* Task requirements *
Look for the line containing "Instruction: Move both" and the line containing "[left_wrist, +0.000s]" in the entries below. Copy those two and all lines between them exactly, leaving out pictures.

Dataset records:
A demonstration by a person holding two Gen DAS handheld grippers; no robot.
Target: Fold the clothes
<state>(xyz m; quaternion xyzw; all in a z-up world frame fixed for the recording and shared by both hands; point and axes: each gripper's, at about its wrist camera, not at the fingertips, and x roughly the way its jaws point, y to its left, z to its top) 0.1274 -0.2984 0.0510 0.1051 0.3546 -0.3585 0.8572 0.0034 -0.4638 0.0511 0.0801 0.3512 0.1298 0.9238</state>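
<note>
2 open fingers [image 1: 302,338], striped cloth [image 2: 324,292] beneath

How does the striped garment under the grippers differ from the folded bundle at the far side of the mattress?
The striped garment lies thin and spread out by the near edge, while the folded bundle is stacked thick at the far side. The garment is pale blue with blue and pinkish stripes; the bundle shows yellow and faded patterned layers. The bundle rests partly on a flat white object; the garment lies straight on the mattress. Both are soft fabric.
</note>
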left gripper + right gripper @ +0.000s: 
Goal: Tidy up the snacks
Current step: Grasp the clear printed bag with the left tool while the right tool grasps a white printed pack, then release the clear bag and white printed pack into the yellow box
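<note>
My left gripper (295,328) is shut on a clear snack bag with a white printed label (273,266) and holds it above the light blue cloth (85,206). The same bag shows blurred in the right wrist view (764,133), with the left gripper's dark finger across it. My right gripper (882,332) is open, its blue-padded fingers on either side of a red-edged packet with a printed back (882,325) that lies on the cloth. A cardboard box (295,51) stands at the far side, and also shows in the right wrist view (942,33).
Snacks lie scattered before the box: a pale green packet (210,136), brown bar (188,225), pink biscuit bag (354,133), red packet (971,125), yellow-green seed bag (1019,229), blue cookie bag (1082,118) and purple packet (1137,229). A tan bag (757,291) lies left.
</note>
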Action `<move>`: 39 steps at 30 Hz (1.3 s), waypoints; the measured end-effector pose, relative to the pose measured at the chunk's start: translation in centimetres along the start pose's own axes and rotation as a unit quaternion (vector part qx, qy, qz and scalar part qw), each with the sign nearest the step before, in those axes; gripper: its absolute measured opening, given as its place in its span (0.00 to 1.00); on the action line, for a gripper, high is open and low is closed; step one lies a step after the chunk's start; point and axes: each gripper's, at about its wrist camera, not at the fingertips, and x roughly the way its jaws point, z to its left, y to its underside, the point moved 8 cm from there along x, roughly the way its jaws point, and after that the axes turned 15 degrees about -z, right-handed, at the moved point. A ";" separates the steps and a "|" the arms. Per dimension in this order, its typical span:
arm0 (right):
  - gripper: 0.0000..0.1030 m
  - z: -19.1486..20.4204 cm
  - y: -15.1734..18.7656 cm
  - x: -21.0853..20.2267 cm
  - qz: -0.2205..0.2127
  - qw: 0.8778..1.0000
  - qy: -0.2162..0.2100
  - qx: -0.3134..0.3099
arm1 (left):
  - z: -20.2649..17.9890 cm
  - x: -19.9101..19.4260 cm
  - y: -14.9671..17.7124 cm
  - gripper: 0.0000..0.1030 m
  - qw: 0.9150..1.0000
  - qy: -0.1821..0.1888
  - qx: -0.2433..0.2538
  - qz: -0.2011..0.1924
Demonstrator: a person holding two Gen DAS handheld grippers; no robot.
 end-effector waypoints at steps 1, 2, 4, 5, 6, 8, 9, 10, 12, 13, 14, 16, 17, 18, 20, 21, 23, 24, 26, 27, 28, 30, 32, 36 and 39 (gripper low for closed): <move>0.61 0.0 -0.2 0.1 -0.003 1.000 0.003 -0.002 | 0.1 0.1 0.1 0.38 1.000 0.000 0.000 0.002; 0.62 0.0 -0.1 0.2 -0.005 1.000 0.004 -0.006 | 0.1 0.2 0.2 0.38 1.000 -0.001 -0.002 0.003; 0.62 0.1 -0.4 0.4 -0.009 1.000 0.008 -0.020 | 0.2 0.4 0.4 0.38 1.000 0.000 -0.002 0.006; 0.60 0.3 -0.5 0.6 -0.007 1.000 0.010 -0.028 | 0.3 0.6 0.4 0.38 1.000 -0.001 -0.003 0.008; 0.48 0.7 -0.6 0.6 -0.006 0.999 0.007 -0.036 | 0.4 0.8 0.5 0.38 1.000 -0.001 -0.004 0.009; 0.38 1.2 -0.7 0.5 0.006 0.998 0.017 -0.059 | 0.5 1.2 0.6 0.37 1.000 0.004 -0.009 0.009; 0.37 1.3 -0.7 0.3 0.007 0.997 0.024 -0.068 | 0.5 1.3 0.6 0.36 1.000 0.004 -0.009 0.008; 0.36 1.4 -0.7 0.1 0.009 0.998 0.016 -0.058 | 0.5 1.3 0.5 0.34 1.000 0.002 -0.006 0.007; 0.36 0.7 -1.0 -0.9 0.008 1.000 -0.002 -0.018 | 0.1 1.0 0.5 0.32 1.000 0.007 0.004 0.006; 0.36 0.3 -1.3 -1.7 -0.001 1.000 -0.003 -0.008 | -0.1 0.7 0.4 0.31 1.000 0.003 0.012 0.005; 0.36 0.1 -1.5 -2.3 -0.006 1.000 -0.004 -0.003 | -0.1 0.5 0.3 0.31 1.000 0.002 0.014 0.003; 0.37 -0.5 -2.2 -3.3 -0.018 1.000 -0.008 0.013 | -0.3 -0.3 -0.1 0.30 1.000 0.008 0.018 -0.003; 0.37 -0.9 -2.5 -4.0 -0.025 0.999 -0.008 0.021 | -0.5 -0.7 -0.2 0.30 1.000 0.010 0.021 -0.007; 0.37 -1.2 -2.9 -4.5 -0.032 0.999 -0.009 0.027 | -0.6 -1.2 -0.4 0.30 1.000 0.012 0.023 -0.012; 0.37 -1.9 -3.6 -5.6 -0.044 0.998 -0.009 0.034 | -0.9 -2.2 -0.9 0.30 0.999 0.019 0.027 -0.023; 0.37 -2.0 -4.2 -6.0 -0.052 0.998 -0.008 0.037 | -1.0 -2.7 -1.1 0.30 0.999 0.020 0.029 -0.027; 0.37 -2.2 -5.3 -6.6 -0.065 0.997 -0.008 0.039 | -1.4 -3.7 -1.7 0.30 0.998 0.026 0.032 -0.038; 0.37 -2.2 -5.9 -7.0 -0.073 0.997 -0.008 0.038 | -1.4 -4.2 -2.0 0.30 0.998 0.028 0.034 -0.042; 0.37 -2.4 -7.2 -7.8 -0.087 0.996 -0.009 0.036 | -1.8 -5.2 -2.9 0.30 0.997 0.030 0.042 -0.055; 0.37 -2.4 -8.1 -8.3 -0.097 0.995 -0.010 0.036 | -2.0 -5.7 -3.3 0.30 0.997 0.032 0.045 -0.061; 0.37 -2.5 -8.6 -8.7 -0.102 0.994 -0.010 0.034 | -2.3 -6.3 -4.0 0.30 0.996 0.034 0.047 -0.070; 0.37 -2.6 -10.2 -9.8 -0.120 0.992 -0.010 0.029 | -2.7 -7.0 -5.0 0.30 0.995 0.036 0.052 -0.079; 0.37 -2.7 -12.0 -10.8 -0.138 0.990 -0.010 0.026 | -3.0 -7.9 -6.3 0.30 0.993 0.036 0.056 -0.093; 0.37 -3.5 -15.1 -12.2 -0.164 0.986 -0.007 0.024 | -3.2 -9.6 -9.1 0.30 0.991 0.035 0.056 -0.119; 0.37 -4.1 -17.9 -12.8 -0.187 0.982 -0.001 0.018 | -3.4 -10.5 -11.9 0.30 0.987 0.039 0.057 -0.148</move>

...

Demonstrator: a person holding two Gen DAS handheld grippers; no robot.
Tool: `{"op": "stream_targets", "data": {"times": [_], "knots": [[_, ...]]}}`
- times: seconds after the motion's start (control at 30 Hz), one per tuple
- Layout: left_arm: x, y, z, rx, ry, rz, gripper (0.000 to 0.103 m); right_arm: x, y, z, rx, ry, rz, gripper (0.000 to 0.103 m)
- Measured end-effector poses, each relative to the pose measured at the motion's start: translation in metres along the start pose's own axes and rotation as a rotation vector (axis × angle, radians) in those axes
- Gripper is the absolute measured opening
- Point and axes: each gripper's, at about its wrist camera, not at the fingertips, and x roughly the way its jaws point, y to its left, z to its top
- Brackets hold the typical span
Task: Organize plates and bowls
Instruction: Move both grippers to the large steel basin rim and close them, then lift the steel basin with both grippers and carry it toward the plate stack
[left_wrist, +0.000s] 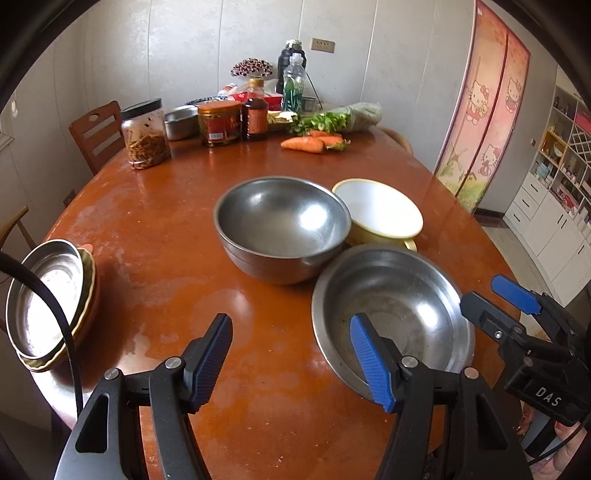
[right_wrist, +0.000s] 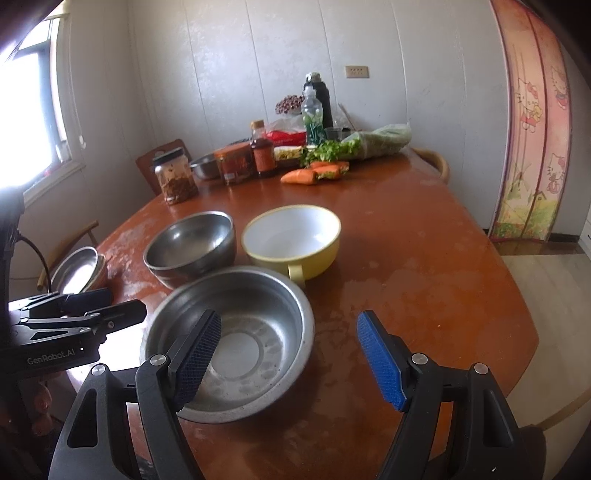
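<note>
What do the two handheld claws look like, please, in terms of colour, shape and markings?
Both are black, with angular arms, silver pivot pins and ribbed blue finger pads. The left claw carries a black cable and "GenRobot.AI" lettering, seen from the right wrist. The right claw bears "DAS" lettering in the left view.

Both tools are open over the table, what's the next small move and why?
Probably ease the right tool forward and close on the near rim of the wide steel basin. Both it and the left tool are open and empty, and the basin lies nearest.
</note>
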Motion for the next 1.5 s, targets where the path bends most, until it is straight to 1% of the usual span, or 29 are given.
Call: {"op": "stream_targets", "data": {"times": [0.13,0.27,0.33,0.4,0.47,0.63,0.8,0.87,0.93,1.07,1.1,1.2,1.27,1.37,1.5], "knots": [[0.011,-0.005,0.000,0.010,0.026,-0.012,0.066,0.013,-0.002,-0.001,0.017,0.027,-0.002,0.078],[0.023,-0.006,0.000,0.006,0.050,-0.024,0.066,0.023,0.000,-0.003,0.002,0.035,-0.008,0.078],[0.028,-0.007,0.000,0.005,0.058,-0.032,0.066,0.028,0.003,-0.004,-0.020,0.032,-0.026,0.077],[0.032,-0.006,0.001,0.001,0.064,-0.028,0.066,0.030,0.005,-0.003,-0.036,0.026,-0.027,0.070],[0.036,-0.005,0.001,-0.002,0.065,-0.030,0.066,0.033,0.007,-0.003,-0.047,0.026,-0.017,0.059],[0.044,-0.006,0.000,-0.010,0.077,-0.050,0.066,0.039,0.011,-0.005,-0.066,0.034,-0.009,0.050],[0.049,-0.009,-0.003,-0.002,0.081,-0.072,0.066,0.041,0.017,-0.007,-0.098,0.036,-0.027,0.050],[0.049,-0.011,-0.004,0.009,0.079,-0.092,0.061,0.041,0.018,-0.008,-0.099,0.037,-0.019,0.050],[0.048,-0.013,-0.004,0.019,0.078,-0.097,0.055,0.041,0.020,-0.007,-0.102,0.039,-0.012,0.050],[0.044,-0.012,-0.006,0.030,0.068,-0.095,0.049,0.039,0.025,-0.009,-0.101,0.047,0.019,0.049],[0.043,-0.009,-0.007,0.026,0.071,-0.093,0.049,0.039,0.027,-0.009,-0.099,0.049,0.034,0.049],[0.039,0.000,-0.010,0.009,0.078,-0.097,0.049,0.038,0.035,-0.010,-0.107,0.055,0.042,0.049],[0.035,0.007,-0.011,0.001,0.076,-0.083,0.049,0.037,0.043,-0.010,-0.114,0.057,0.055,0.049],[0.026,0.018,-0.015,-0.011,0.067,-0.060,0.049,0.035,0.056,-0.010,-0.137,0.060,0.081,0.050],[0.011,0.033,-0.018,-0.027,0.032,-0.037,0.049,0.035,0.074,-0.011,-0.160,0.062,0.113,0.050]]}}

* Answer area *
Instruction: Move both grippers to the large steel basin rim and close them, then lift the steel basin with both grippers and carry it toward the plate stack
[left_wrist, +0.000s] 

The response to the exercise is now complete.